What stage are you at with Cadets?
I am in the latter stages of my Cadet career now, having been involved for five and a half years. I belong to Irvine RLC unit and I am currently Acting Company Sergeant Major for Kohima Coy. This means I get to work closely with the Cadet Force Adult Volunteers (CFAVs) and help them to give the Cadets the best experience possible.
What qualifications have you gained in your time with the Cadets?
I have gained a phenomenal range of qualifications from the Cadets, from First Aid right through to leadership, radio and SQA (Scottish Qualification Authority) qualifications. I currently hold three out of the six possible qualifications that you can achieve. I have also managed to get three other SQA qualifications in the last two years; they all go towards not only my CV but also my UCAS tariff points when I am applying to universities and looking for jobs.
What impact have those qualifications had on your life?
The qualifications I have achieved in Cadets have already made a massive impact on my life. I am hoping to study Paramedic Science at university next year and the First Aid qualifications that I have achieved as a Cadet have set me apart from everybody else. It shows that I am not only a committed person but also that I know a lot more than the average student coming straight out of school.
Why have you chosen to study Paramedic Science?
I discovered a love for First Aid and helping other people through Cadets. For a while I did not know what I wanted to do or where I wanted to go. Originally I thought about going into the Army but the more I got to experience, the more I realised that First Aid was more my cup of tea. The course that I am going to do is very practical, which is my preferred learning style.
How did your experience as a Cadet feed into your university application?
When applying to university, you have to sell yourself in your personal statement. My time at Cadets featured quite heavily in that section. I wrote about all the experiences I have had, as well as extra qualifications that the UCAS application does not have specific sections for.
Writing about my Cadet experience helped me demonstrate how much I have developed. When I started Cadets, as a twelve-year-old little girl, I had no idea what I wanted to do. Cadets gave me the opportunity to prove myself and show people that I am the sort of person they want on their university course.
Would you encourage other young people to join the Cadets?
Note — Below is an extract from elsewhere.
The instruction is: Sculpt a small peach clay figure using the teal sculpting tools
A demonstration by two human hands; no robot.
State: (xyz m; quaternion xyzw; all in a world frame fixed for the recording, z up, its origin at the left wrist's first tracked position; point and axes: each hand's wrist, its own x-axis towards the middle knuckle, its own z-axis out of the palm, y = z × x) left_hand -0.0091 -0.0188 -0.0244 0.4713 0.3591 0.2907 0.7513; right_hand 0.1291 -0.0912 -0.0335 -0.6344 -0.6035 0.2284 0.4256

Absolutely – yes. It is something that I have never regretted and it is something that I never will regret. It has been this big solid part of my life and it is like a fun version of school. The second you put on that uniform and start walking about with your cap badges, it gives you an incredible sense of pride. Not only that but you meet so many people that will be friends for life – I know people who left the Cadets years ago but who are still my best pals and there are people here right now that I will still be best pals with when I leave.